TRY IT:
Nothing but the lines from the one with "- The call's" down to the one with "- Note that" should be returned, exactly and with both ends included, from the material below.
+---+
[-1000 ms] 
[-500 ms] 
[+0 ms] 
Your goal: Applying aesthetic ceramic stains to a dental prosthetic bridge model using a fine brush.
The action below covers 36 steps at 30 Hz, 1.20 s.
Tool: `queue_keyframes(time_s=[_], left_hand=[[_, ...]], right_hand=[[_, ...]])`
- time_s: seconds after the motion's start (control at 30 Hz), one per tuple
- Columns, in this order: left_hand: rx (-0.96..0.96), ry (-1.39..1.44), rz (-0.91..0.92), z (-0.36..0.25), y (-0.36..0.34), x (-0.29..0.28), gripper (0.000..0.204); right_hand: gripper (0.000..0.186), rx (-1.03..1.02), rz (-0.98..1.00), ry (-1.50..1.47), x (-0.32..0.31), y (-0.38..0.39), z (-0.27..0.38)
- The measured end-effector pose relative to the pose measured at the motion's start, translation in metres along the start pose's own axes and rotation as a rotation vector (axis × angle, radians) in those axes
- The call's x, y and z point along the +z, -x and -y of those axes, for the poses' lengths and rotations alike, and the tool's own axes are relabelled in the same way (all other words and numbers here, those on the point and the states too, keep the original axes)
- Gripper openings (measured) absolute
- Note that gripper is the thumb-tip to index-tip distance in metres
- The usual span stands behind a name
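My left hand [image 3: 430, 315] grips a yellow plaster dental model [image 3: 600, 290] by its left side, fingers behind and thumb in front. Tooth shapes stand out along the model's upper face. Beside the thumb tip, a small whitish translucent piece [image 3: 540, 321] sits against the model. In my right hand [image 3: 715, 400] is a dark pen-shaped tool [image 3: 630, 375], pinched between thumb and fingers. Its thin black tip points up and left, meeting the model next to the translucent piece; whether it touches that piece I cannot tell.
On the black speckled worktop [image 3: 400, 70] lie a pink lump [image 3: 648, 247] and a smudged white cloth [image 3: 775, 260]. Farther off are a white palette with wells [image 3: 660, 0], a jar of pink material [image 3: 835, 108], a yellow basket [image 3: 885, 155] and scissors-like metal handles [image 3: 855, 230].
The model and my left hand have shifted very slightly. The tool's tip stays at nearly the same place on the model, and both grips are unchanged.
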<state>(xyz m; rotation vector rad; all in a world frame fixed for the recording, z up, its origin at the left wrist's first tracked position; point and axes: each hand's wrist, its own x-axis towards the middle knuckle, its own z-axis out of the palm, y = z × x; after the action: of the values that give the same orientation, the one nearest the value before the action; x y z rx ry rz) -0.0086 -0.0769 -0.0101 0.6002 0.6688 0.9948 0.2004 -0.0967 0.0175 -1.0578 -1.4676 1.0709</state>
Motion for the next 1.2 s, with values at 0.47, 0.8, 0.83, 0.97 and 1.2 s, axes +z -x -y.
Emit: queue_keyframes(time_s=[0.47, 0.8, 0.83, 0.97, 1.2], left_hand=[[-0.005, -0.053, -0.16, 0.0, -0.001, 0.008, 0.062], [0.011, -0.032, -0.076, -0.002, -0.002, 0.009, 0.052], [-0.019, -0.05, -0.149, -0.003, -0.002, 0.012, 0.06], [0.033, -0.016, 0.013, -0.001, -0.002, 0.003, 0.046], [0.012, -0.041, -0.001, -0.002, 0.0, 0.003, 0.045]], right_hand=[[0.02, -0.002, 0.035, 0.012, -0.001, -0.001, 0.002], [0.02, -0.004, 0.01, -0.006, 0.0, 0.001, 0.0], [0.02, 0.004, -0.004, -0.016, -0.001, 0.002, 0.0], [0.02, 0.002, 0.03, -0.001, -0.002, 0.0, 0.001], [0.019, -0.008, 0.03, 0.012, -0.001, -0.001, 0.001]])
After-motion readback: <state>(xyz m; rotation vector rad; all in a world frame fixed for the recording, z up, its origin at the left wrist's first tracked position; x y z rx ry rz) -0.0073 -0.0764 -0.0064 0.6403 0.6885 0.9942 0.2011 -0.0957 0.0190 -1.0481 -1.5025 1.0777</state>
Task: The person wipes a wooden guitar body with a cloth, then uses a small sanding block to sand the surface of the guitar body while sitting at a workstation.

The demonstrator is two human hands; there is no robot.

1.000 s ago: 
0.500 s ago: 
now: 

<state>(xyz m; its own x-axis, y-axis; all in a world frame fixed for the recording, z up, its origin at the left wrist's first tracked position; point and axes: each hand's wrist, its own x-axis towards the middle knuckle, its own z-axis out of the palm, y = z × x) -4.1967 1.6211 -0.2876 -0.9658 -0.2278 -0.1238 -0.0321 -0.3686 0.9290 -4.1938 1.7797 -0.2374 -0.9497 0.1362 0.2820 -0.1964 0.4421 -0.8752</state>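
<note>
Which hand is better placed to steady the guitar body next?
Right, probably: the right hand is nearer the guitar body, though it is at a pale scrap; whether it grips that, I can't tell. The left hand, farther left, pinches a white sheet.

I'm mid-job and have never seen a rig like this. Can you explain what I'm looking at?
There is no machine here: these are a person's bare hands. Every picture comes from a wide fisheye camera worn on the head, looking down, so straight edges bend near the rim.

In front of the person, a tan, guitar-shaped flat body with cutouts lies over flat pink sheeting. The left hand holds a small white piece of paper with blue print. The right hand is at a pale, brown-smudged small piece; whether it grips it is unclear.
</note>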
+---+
PROBLEM SOLUTION:
- The call's x, y and z point along the +z, -x and -y of those axes, for the poses' lengths and rotations alike, and the tool's own axes are relabelled in the same way (all other words and numbers here, those on the point and the states too, keep the original axes)
- Gripper openings (measured) absolute
- Note that gripper is the thumb-tip to index-tip distance in metres

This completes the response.